You are viewing a plain text version of this content. The canonical link for it is here.
Posted to user@flink.apache.org by "romain.jln" <ro...@gmail.com> on 2017/12/07 09:35:16 UTC

ClassNotFoundException in custom SourceFunction

Hi all,

I am experiencing some problems with a custom source that I have
implemented.
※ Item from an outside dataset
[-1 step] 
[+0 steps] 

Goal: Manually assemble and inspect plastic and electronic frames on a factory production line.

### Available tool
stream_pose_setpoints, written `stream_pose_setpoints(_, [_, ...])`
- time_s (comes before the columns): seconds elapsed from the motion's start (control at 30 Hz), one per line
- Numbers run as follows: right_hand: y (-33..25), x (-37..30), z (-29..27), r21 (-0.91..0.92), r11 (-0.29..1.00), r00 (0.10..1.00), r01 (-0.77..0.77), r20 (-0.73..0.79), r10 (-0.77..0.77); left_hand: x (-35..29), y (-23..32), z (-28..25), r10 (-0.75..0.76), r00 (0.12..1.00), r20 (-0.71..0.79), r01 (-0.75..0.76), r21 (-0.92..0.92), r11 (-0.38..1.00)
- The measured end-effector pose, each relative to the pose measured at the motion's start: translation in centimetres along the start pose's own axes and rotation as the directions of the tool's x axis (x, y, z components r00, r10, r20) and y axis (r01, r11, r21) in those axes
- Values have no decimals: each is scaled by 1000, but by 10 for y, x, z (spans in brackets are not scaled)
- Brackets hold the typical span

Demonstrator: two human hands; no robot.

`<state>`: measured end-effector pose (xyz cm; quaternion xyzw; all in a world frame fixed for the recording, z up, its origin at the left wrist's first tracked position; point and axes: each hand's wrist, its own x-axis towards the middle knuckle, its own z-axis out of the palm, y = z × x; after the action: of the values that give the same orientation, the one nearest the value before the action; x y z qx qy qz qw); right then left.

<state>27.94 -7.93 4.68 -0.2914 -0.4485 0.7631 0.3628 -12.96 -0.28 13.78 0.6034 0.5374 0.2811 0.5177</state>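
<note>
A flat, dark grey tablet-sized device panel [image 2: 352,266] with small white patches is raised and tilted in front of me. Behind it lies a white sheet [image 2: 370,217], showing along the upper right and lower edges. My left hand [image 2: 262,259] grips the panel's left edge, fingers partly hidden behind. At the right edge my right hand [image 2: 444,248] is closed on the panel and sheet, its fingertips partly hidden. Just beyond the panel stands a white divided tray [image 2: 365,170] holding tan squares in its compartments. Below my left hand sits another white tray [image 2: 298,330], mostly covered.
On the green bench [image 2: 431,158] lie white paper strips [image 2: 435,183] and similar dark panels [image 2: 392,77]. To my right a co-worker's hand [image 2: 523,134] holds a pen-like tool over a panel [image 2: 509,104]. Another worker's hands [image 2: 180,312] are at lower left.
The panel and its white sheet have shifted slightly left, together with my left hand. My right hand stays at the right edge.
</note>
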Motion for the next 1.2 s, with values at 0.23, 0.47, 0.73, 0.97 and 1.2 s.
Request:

I am getting some ClassNotFoundException randomly during the
execution of the job meanwhile the fat jar submitted to Flink contains the
given classes.

After several hours of investigation, I think I have been able to narrow
down the potential cause.

Currently, it seems that the thread executing the cancel method of my source
function is not using the normal FlinkUserCodeClassLoader but rather the
AppClassLoader which seems to cause those ClassNotFoundExceptions. 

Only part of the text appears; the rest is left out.